Qualities of a Good Hospital Video Surveillance System
Anonymity, Data Hiding and Privacy Safeguards: While the system is supposed to monitor the behavior of the people, it should strive to maintain the anonymity of the people by hiding their identity using certain privacy safeguarding mechanisms. Therefore, the system must implement video redaction techniques that obfuscate the identity-revealing regions in the images when the operators monitor video streams in a normal situation. To hide the identity of observed people, identity revealing sensitive areas are first determined and then removed or redacted depending on the approach used.
Several techniques to hide privacy-sensitive areas are available. A simple technique is to eliminate the relevant regions entirely, but this not only masks the identity but also behavior, in some situations. Another type of approach is to lower the level of detail in areas that are sensitive to privacy, using blurring or pixelation, leaving the subject unidentifiable, yet the behavior remains recognizable. The third approach, called abstraction, is to remove and replace the relevant regions with dummy objects such as skeletons or silhouettes. Another method, called scrambling, is encrypting sensitive areas with a key that enables the area to be decrypted only by approved personnel with the key.

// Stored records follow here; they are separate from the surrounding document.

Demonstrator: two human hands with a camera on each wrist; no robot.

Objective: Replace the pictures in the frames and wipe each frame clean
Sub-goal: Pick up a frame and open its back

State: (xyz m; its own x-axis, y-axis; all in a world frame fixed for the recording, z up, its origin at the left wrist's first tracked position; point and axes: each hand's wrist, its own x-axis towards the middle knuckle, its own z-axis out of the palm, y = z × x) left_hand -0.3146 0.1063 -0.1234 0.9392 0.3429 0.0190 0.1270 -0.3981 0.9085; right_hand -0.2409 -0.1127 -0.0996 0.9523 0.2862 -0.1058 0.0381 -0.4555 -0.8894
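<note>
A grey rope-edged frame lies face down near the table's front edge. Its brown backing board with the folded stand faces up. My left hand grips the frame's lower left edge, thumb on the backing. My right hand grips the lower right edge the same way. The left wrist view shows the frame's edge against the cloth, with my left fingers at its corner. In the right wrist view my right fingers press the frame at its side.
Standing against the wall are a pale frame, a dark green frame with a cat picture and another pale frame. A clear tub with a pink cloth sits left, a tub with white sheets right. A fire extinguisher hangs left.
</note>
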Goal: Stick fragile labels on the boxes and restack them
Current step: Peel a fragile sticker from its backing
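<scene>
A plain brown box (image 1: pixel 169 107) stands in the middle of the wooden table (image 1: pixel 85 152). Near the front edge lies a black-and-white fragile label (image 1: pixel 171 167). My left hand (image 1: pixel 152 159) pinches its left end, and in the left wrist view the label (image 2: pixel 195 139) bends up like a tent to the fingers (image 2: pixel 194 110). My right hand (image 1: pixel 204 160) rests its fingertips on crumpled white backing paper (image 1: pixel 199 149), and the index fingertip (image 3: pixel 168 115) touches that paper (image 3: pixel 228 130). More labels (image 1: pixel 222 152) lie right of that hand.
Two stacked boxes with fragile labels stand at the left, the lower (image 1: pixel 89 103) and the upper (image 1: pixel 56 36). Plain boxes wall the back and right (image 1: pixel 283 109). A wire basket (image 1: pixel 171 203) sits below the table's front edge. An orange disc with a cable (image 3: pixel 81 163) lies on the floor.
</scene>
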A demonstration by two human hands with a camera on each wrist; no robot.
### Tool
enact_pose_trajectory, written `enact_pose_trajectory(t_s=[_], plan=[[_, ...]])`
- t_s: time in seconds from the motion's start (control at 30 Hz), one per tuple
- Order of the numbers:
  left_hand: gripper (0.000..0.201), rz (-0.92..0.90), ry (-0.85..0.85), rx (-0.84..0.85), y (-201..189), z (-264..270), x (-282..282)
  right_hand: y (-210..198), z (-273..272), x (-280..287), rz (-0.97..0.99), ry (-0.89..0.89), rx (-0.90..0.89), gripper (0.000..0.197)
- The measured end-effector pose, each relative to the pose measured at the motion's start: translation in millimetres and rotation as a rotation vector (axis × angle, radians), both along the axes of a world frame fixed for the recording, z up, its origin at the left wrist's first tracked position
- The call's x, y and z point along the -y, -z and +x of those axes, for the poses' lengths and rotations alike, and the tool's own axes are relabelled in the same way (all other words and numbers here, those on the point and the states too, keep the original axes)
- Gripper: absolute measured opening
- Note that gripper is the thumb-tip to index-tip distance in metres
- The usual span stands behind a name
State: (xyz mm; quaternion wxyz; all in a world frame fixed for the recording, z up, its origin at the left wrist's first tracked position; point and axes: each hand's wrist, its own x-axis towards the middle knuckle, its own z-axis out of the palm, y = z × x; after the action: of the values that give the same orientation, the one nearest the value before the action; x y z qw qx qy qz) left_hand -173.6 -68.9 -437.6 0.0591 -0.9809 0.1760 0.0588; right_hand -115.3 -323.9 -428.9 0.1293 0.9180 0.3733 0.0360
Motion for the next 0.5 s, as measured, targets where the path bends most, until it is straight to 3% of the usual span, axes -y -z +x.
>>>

Video properties: The hospital needs to determine whether cameras with advanced functionalities such as pan-tilt-zoom, night-vision, and high-resolution are required to be used, with respect to the purpose of surveillance conducted.
Deletion after retention period: Depending upon the regulations of the state where video surveillance takes place, the captured data must be automatically deleted as soon as the retention period expires.
Despite posing a threat to privacy and the dangers of its misuse by the officials, the usefulness of CCTV systems cannot be denied. What is mainly needed is that these systems must be designed in ways that not only protect privacy and freedom while protecting the people against security threats, but they must also be able to prevent or detect any abusive usages by using techniques such as logging, encryption and authorization control mechanisms.
A video surveillance system is generally considered a powerful tool for fighting crime and protecting people and property from harm. The combined use of video surveillance with a rapid reaction police force extends the reach of the police and allows better policing at a reduced cost. The legal and social implications of video surveillance systems are quite extensive, and it is important that the use of video surveillance is both lawful and acceptable in the community where it is deployed.